About 100 pairs of gnatcatchers live in the canyon area, according to Fish and Wildlife biologist James Burns. He and others refer to this as a “core population,” a strong community that is expected to produce new birds for other areas of the region. The gnatcatcher is listed as threatened under the Endangered Species Act.
Fish and Wildlife officials expect that a total of 35 pairs would be disrupted or displaced by the road and effects such as noise, Burns said.
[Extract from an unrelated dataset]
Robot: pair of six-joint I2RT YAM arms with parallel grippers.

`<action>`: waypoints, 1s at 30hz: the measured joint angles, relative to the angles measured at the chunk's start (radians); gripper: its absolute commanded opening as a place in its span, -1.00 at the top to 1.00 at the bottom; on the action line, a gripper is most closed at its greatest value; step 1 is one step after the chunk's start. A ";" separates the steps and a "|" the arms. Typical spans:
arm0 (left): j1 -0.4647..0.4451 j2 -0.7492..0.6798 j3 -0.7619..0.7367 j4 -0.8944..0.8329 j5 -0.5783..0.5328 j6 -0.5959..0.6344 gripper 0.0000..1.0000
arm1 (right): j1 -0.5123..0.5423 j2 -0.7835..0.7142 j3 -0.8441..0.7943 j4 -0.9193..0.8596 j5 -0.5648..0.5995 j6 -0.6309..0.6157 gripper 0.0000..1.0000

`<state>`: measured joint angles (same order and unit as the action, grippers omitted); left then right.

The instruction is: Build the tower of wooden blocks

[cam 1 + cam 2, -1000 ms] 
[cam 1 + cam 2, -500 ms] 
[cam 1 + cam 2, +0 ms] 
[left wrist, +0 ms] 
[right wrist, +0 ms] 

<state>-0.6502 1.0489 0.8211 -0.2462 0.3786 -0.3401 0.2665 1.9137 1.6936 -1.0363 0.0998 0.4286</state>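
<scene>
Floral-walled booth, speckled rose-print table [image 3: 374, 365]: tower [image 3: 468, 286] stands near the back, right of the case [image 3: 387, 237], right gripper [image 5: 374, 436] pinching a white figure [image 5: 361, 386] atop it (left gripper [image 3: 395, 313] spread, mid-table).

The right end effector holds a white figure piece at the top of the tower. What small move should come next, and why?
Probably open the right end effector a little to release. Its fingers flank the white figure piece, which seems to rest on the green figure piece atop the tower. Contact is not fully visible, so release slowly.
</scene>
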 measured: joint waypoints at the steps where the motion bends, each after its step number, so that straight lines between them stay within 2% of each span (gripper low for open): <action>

A study for the tollway agency counts only six to 12 bird sightings on the land to be affected, with another 20 sightings in the area.
A recent flurry of letters reveals that even the experts are divided over canyon development.
Kicking off the debate, a letter from Murphy and a colleague reported that the effects of development could be softened by careful management--and that areas of the canyon “not proposed for development should be targeted for rehabilitation.”
That letter sparked a spirited response--signed by 30 biologists and other experts--calling for “rigorous, independent, and formal scientific review of the South Orange County NCCP.” Their letter described Chiquita Canyon as a “potential crown jewel” of the planned reserve system.
After touring the canyon in early December, some scientists remained concerned. In a letter to federal officials, gnatcatcher expert Jonathan Atwood called a golf course “inappropriate in what is clearly one of the most biologically valuable portions of the subregion.” Protecting and restoring the upper Chiquita Canyon area, he wrote, “would go a long ways toward regional recovery of the gnatcatcher.”
So all those with a stake in this tug-of-war are awaiting the review by Fish and Wildlife, initially expected last Friday but delayed by the Washington budget showdown, possibly until early January. “I’m optimistic, though as far as I know of, there’s no solution on the table,” said Steve Johnson, who directs conservation science at the Nature Conservancy’s California regional office and has been active in the NCCP process.
“What I see happening is that people are working hard to solve it,” Johnson said. “To me, that’s heartening.”